I’ve been using SilverSearch for a while now and I have to say that it works beautifully - except for some of the “Some advanced tips” parts.
ext:png → 0 results, while I do have a lot of documents in .png format (searching for plain “png” returns all the places where they’re used) - maybe document names are not indexed somehow?
path:“some path” does not return anything, ever
-exclusions took me a while to understand that it must be written as -“words I want to exclude” and not -exclusions “words I want to exclude”
The important part here is, that you always have to add some text to search for, so you can’t just get all files under a specific path, or all files with a specific extension. This is a restriction by the minisearch api, which has <insert long github comment> reasons. I could work around that, but it introduces some questions like “What would the sort order be?” and omnisearch doesn’t do it. If you really only want all files e.g. from a specific extension you could do ext:pdf pdf.
As for document names not being indexed: Right now a document for which Silversearch can’t retrieve content, will not be indexed. So if you want png files to be indexed you could do
event.listen {
name = "silversearch:index",
run = function (event)
local meta = event.data.meta
if (meta.contentType != "image/png") then
return
end
return { content = "" }
end
}
Which will just return an empty string as the content for png files. I thought about making an option which would do this by default, would that be useful?
Great plug, high quality search is very valuble, thank you for sharing!
I have a question: a string I have appears exactly this way in a certain page: problems with the existing setup. However, SilverSearch’s first 14 results are other pages which have substrings like problems and existing problems. The 15th result is the page with the entire string. Is this something I’m doing wrong or something that could be improved? I tried after freshly reindexing. Thanks again!
Separately, given it is all done within the browser, also wondering: how well would this scale to, say 10k .md files and say 30 MB of data on a mobile phone? Wondering if anyone has tried it out and has a reference point to share.
Probably not super great. I haven’t really tried pushing it yet, just because I haven’t really found good markdown data to test it with, but there are definitely a few things which are sup optimal to performance, so I don’t expect it to scale tooo well. Two big bottlenecks would probably be the search index, which for storage across sessions is written into a big JSON blob. So this is probably not very performant at scale. Second thing is that Silversearch stores all documents in RAM at runtime, to be able to generate these little excerpts. So if your space is 30MB (just markdown), it’s going to need 30MB of RAM at least (It’s not quite as easy as that as the documents are loaded lazily, but this is roughly correct, especially if you search a lot).

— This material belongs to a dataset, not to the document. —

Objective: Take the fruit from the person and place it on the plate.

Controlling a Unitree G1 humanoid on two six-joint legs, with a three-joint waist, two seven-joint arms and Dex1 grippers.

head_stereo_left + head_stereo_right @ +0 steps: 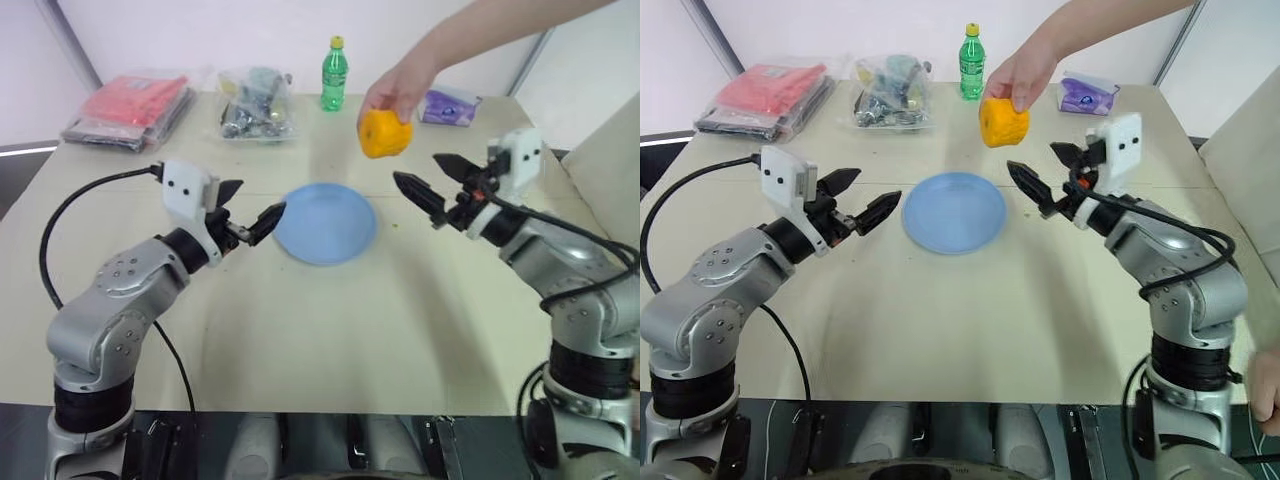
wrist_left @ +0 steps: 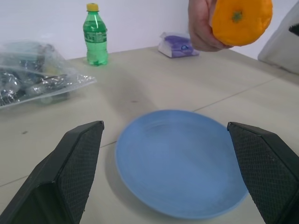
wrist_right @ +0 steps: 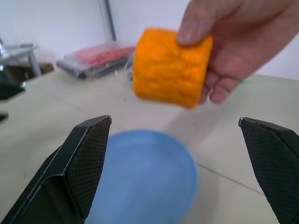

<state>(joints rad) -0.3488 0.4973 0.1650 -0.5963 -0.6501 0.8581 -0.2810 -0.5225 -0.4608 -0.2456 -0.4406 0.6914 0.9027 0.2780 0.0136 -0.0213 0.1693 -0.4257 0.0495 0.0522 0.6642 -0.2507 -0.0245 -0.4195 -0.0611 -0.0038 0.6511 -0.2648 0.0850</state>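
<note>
A person's hand (image 1: 400, 88) offers the fruit (image 1: 385, 133) above the plate (image 1: 326, 222); the handover is pending. The right gripper (image 1: 432, 182), fingers wide, must likely close around it, while the left gripper (image 1: 248, 207) waits, equally wide.

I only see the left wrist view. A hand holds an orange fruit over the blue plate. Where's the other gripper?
Observer: The right gripper is open, beside the plate and just below the fruit.
Operator: Is it touching the fruit?
Observer: No. In the right wrist view the fruit sits beyond its fingers, held by the person's hand.
Operator: What else is on the table?
Observer: A red packet at the far left corner.
</note>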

I have a question: a string I have appears exactly this way in a certain page: problems with the existing setup. However, SilverSearch’s first 14 results are other pages which have substrings like problems and existing problems. The 15th result is the page with the entire string. Is this something I’m doing wrong or something that could be improved? I tried after freshly reindexing. Thanks again!
I couldn’t reproduce this just now, but I also haven’t put in a lot of effort. There are definitely examples where the search makes decisions which don’t quite align with what the user expects. It’s often a thing about diversity of the matches, number of matches and stuff™, that gets weighted in a way that doesn’t always lead to the best results. If you can give me a minimal space where this occurs, I can look into it.